## INSTRUCTIONS TO FOLLOW
Each record is to be transcribed exactly.

··· WORKING DATA ···

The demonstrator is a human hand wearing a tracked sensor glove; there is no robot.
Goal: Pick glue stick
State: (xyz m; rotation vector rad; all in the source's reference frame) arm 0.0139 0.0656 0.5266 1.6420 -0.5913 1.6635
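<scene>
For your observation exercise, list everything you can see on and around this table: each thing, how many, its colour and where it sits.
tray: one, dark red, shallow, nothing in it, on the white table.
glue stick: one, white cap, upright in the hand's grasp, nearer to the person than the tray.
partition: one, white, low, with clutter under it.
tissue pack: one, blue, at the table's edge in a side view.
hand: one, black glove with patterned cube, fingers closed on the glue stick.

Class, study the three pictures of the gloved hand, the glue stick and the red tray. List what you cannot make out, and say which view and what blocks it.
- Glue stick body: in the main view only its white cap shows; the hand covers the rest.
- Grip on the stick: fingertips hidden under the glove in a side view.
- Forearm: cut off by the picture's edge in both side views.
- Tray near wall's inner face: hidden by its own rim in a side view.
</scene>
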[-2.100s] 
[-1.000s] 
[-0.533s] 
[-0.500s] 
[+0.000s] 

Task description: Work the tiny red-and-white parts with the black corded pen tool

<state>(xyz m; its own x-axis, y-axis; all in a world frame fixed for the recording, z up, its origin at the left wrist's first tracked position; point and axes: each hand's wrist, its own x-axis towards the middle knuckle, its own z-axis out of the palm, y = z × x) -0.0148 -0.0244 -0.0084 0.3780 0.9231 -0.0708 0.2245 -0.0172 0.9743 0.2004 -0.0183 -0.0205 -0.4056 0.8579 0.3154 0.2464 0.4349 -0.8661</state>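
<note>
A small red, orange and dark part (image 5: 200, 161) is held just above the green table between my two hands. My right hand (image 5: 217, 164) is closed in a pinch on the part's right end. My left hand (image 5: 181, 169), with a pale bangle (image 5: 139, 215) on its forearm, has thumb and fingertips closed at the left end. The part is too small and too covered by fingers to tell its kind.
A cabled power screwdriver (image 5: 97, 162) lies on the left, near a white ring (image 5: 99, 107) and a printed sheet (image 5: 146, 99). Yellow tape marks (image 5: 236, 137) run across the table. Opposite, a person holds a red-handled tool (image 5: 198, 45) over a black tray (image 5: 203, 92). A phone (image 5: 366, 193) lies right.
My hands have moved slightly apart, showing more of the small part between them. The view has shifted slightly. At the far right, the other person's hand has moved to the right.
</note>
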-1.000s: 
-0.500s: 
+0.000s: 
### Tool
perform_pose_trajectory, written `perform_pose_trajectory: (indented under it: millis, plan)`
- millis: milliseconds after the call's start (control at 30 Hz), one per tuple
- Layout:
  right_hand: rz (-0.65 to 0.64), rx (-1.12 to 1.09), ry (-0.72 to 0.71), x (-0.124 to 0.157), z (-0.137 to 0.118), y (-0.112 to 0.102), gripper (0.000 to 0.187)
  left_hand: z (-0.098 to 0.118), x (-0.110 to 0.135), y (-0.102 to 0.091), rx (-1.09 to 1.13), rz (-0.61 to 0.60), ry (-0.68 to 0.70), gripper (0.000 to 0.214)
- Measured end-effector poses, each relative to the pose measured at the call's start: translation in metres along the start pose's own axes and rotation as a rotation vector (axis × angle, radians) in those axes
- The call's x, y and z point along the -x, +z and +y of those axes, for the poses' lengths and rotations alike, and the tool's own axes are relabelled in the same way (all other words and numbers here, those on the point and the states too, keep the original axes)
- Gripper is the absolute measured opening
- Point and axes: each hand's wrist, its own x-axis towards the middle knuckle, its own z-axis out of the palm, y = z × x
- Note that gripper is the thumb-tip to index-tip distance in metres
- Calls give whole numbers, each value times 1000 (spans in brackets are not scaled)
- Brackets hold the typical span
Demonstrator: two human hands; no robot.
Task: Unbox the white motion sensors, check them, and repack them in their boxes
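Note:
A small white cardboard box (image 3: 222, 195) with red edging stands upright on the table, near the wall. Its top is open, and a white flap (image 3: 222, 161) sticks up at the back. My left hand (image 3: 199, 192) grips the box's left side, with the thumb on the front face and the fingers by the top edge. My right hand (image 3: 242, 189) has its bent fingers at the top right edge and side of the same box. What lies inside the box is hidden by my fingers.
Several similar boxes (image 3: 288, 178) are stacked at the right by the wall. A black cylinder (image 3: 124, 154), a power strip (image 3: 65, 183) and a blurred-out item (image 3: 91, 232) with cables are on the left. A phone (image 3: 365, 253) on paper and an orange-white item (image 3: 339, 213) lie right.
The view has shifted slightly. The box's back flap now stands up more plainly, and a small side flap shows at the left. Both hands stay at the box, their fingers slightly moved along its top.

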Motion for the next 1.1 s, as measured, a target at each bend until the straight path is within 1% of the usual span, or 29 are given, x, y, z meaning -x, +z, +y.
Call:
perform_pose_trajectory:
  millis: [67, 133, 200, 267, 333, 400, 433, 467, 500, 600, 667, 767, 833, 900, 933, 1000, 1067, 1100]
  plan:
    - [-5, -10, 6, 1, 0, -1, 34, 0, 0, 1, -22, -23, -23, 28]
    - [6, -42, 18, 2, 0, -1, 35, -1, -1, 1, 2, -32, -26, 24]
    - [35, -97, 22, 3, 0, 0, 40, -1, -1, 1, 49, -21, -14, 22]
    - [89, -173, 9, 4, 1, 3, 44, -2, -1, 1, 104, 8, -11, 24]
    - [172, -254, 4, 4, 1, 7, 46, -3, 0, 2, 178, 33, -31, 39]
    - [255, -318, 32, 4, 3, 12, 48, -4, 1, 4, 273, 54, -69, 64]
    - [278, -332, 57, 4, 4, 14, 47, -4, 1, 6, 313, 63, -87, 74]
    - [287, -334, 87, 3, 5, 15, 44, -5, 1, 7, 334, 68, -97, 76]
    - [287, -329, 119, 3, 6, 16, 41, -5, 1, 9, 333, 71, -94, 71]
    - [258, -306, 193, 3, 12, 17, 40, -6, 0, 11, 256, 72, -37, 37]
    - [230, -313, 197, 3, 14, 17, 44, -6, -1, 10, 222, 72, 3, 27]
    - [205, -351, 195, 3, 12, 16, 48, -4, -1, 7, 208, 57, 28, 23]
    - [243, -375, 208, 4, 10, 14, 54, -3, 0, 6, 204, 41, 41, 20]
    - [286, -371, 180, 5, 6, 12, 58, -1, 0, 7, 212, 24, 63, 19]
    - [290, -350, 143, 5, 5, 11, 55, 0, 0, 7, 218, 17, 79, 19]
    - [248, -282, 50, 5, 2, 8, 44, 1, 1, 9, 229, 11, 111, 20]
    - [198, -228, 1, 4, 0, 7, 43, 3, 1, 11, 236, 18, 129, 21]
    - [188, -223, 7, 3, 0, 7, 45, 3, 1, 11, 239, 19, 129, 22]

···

## ANSWER BOX
The demonstrator is a human hand wearing a tracked sensor glove; there is no robot.
Goal: Pick glue stick
State: (xyz m; rotation vector rad; all in the source's reference frame) arm 0.0139 0.0656 0.5266 1.6420 -0.5913 1.6635
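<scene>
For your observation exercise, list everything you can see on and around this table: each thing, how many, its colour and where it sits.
tray: one, dark red, shallow, nothing in it, on the white table.
glue stick: one, white cap, upright in the hand's grasp, nearer to the person than the tray.
partition: one, white, low, with clutter under it.
tissue pack: one, blue, at the table's edge in a side view.
hand: one, black glove with patterned cube, fingers closed on the glue stick.

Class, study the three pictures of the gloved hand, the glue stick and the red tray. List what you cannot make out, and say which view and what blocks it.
- Glue stick body: in the main view only its white cap shows; the hand covers the rest.
- Grip on the stick: fingertips hidden under the glove in a side view.
- Forearm: cut off by the picture's edge in both side views.
- Tray near wall's inner face: hidden by its own rim in a side view.
</scene>
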[-2.100s] 
[-1.000s] 
[-0.533s] 
[-0.500s] 
[+0.000s] 

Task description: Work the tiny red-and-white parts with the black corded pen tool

<state>(xyz m; its own x-axis, y-axis; all in a world frame fixed for the recording, z up, its origin at the left wrist's first tracked position; point and axes: each hand's wrist, its own x-axis towards the middle knuckle, its own z-axis out of the palm, y = z × x) -0.0148 -0.0244 -0.0084 0.3780 0.9231 -0.0708 0.2245 -0.0172 0.9743 0.2004 -0.0183 -0.0205 -0.4056 0.8579 0.3154 0.2464 0.4349 -0.8661</state>
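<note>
A small red, orange and dark part (image 5: 200, 161) is held just above the green table between my two hands. My right hand (image 5: 217, 164) is closed in a pinch on the part's right end. My left hand (image 5: 181, 169), with a pale bangle (image 5: 139, 215) on its forearm, has thumb and fingertips closed at the left end. The part is too small and too covered by fingers to tell its kind.
A cabled power screwdriver (image 5: 97, 162) lies on the left, near a white ring (image 5: 99, 107) and a printed sheet (image 5: 146, 99). Yellow tape marks (image 5: 236, 137) run across the table. Opposite, a person holds a red-handled tool (image 5: 198, 45) over a black tray (image 5: 203, 92). A phone (image 5: 366, 193) lies right.
My hands have moved slightly apart, showing more of the small part between them. The view has shifted slightly. At the far right, the other person's hand has moved to the right.
</note>
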-1.000s: 
-0.500s: 
+0.000s: 
### Tool
perform_pose_trajectory, written `perform_pose_trajectory: (indented under it: millis, plan)`
- millis: milliseconds after the call's start (control at 30 Hz), one per tuple
- Layout:
  right_hand: rz (-0.65 to 0.64), rx (-1.12 to 1.09), ry (-0.72 to 0.71), x (-0.124 to 0.157), z (-0.137 to 0.118), y (-0.112 to 0.102), gripper (0.000 to 0.187)
  left_hand: z (-0.098 to 0.118), x (-0.110 to 0.135), y (-0.102 to 0.091), rx (-1.09 to 1.13), rz (-0.61 to 0.60), ry (-0.68 to 0.70), gripper (0.000 to 0.214)
- Measured end-effector poses, each relative to the pose measured at the call's start: translation in metres along the start pose's own axes and rotation as a rotation vector (axis × angle, radians) in those axes
- The call's x, y and z point along the -x, +z and +y of those axes, for the poses' lengths and rotations alike, and the tool's own axes are relabelled in the same way (all other words and numbers here, those on the point and the states too, keep the original axes)
- Gripper is the absolute measured opening
- Point and axes: each hand's wrist, its own x-axis towards the middle knuckle, its own z-axis out of the palm, y = z × x
- Note that gripper is the thumb-tip to index-tip distance in metres
- Calls give whole numbers, each value times 1000 (spans in brackets are not scaled)
- Brackets hold the typical span
Demonstrator: two human hands; no robot.
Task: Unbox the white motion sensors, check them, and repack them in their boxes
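Note:
A small white cardboard box (image 3: 222, 195) with red edging stands upright on the table, near the wall. Its top is open, and a white flap (image 3: 222, 161) sticks up at the back. My left hand (image 3: 199, 192) grips the box's left side, with the thumb on the front face and the fingers by the top edge. My right hand (image 3: 242, 189) has its bent fingers at the top right edge and side of the same box. What lies inside the box is hidden by my fingers.
Several similar boxes (image 3: 288, 178) are stacked at the right by the wall. A black cylinder (image 3: 124, 154), a power strip (image 3: 65, 183) and a blurred-out item (image 3: 91, 232) with cables are on the left. A phone (image 3: 365, 253) on paper and an orange-white item (image 3: 339, 213) lie right.
The view has shifted slightly. The box's back flap now stands up more plainly, and a small side flap shows at the left. Both hands stay at the box, their fingers slightly moved along its top.
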
Motion for the next 1.1 s, as measured, a target at each bend until the straight path is within 1% of the usual span, or 29 are given, x, y, z meaning -x, +z, +y.
Call:
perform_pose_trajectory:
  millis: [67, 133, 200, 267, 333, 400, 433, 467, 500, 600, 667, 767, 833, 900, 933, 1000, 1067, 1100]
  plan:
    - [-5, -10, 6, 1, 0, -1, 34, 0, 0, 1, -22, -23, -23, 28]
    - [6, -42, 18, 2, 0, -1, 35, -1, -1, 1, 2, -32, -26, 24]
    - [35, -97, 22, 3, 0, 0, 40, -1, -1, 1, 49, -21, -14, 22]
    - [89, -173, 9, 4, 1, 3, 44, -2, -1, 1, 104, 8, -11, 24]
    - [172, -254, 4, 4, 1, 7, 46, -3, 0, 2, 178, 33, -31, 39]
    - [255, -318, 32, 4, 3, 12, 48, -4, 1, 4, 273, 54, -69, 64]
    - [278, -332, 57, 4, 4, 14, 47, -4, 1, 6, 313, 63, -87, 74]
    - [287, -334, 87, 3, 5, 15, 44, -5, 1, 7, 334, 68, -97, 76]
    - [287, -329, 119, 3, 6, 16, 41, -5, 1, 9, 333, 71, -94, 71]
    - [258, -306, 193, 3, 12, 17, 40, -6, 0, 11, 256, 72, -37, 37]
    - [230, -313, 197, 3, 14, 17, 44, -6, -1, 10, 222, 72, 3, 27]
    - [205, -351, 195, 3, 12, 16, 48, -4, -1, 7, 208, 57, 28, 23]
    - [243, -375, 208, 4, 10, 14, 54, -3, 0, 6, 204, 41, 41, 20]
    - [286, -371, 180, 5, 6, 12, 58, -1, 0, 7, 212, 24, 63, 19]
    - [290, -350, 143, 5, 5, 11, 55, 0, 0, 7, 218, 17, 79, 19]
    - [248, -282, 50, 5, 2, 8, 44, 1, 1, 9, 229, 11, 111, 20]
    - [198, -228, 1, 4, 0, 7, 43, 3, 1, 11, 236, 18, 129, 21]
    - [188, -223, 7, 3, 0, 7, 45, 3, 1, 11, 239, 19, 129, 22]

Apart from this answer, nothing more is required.